As we bring our discussion of “Faith in the Psalms” to a conclusion, it seems to me one of the most important lessons for us to learn is that God is always “God-who-is-with-us.” Most particularly when we are suffering. God is always the one who is giving us the strength to go on, always the one who is comforting us in our sorrows, always the one who raises us up when we fall, always the one who hears our every cry for help. That is the lesson of the Psalms. God is the one who never abandons us, even and especially in the worst of the pain we may have to undergo in this life. And his presence with us, his support for us is so real that God actually suffers with us. The lesson of the cry that opens this Psalm, the lesson of Jesus’ cry from the cross, is that we are never, ever forsaken by God!
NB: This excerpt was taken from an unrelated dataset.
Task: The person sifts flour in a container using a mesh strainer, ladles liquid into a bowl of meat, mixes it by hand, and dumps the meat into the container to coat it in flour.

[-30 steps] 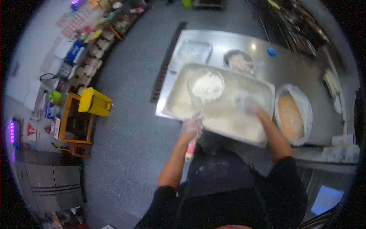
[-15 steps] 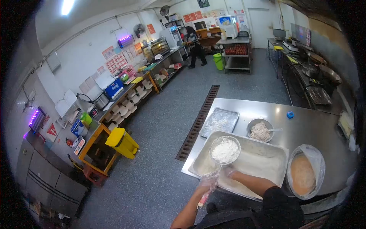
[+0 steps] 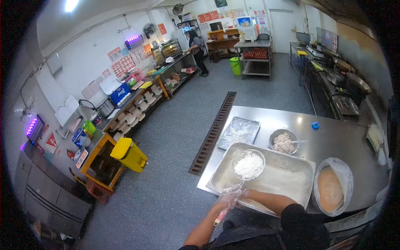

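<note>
A wire-mesh strainer (image 3: 249, 165) heaped with white flour (image 3: 248, 166) is held over the near left part of a large metal tray (image 3: 291, 166), which has a pale powder layer in it. My left hand (image 3: 227, 199), in a clear plastic glove, is wrapped round the strainer's handle; the handle's reddish-pink end (image 3: 221, 216) sticks out below. My right hand (image 3: 243, 193), also gloved, is right against the left one near the strainer's neck. Its fingers are hidden, so whether it grips anything does not show.
Behind the tray are a flat floury pan (image 3: 238, 132) and a bowl of pale meat-like mixture (image 3: 284, 142) with a spoon. A plastic-lined tub of orange-brown contents (image 3: 330, 189) stands right; a small blue object (image 3: 315, 125) lies farther back. A co-worker (image 3: 197, 52) stands by the far counter.
The strainer has shifted slightly right. My right hand has come from over the tray to beside my left hand. The co-worker has moved left along the far counter.
</note>
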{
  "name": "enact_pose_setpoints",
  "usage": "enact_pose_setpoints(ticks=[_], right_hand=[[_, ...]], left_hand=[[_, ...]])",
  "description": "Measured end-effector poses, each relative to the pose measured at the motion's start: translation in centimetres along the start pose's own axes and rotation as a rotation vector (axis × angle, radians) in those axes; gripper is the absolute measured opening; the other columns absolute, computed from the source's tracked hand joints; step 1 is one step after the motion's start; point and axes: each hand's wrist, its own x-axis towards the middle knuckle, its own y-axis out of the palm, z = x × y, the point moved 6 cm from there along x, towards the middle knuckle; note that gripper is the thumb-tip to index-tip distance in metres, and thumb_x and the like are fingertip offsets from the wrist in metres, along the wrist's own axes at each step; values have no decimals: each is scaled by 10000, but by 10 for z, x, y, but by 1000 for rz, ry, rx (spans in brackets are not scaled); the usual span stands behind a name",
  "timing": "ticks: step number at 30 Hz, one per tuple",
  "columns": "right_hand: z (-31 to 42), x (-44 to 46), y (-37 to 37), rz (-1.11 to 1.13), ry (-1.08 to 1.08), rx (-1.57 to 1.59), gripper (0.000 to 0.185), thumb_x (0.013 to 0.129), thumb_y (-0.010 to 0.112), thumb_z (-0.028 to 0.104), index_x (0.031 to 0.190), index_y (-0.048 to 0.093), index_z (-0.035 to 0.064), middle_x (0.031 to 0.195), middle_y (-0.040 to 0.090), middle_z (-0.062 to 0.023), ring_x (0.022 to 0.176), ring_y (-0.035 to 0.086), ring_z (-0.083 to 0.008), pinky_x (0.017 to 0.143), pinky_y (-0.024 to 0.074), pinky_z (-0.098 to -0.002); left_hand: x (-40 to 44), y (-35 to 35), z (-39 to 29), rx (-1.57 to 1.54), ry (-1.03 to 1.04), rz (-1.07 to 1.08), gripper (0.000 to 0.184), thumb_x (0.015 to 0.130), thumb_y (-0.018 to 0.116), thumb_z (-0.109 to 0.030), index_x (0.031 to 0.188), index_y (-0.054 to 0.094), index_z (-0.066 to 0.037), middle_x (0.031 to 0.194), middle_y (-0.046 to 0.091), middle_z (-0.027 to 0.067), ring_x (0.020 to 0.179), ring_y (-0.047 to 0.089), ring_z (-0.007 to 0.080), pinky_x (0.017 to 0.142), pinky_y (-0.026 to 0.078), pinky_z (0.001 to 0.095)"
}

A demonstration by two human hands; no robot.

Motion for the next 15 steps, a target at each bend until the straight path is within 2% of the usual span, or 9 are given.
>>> enact_pose_setpoints(ticks=[3, 5, 7, 8, 10, 11, 13, 15], right_hand=[[2, -4, 5, 29, -6, -9, 399, 755, 488, 260, 1078, 539, 32, 997, 560, -210, 973, 522, -336, 867, 397, -429], [-2, -16, 8, 52, -19, -15, 404, 755, 490, 261, 1085, 537, 33, 1003, 558, -211, 981, 519, -338, 874, 393, -429], [-8, -36, 11, 78, -27, -20, 408, 754, 492, 261, 1091, 535, 34, 1009, 556, -212, 989, 515, -339, 880, 390, -430], [-12, -48, 12, 95, -31, -25, 411, 754, 493, 262, 1094, 534, 35, 1012, 555, -212, 993, 513, -340, 883, 388, -430], [-18, -74, 15, 142, -32, -20, 416, 754, 495, 263, 1100, 532, 36, 1018, 553, -214, 1001, 510, -341, 890, 384, -431], [-22, -89, 14, 164, -31, -2, 418, 754, 496, 263, 1104, 531, 36, 1021, 552, -214, 1004, 508, -342, 893, 383, -431], [-24, -116, 8, 171, -56, 73, 446, 753, 503, 258, 1141, 499, 38, 1062, 528, -217, 1037, 487, -340, 915, 366, -426], [-18, -149, -2, 175, -124, 196, 544, 750, 519, 242, 1244, 406, 43, 1176, 459, -225, 1124, 429, -331, 971, 323, -411]], left_hand=[[-2, 3, 4, -182, -34, 23, 324, 827, 569, -308, 1109, 552, -149, 552, 444, -25, 402, 383, 75, 330, 297, 223], [5, 1, 20, -301, -92, 86, 370, 830, 563, -316, 1156, 527, -146, 572, 477, -16, 413, 407, 81, 334, 313, 227], [15, -4, 31, -242, -74, 131, 371, 839, 550, -270, 1182, 505, -135, 608, 504, -9, 422, 430, 92, 335, 323, 226], [21, -8, 32, 22, 89, 123, 337, 856, 488, -280, 1154, 526, -127, 688, 532, 10, 514, 482, 126, 430, 376, 271], [39, -14, 60, 291, 254, 124, 330, 873, 426, -291, 1126, 548, -119, 768, 561, 29, 606, 533, 160, 525, 429, 317], [53, -18, 81, 381, 406, 93, 360, 865, 405, -286, 1164, 516, -117, 833, 572, 36, 680, 546, 165, 639, 418, 348], [36, -8, 49, 483, 556, 107, 394, 858, 385, -281, 1202, 484, -115, 899, 582, 43, 755, 558, 169, 753, 406, 379], [14, 1, 37, -691, -204, 194, 349, 862, 477, -143, 1211, 457, -139, 620, 491, 6, 432, 432, 118, 350, 344, 253]])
[1] © 2025 Alan Brehm. A sermon delivered by Rev. Alan Brehm Phd on 4/17/2025 for Hickman Presbyterian Church, Hickman, NE.

[2] In several of Jürgen Moltmann’s works he holds in tension the idea that Jesus died a “God-forsaken” death together with the idea that Jesus was never more closely aligned with God’s will than when he died on the cross. He resolves this tension in different ways in several of his works, but in The Way of Jesus Christ, 173, he says that far from being unconcerned about what was happening, far from abandoning his Son, “in the surrender of the Son the Father surrenders himself too.”

[3] Cf. Karl Barth, Church Dogmatics IV:244-48. Cf. also Jürgen Moltmann, The Crucified God, 205: “God is not greater that he is in this humiliation.  God is not more glorious than he is in this self-surrender.  God is not more powerful than he is in this helplessness.  God is not more divine than he is in this humanity.”

[4] Cf. J. Clinton McCann, Jr., “The Book of Psalms,” New Interpreters Bible IV: 764: “The affliction is still very real, but the affliction itself has somehow become an answer (v. 21b). What the psalmist now affirms is that God is present with the afflicted.”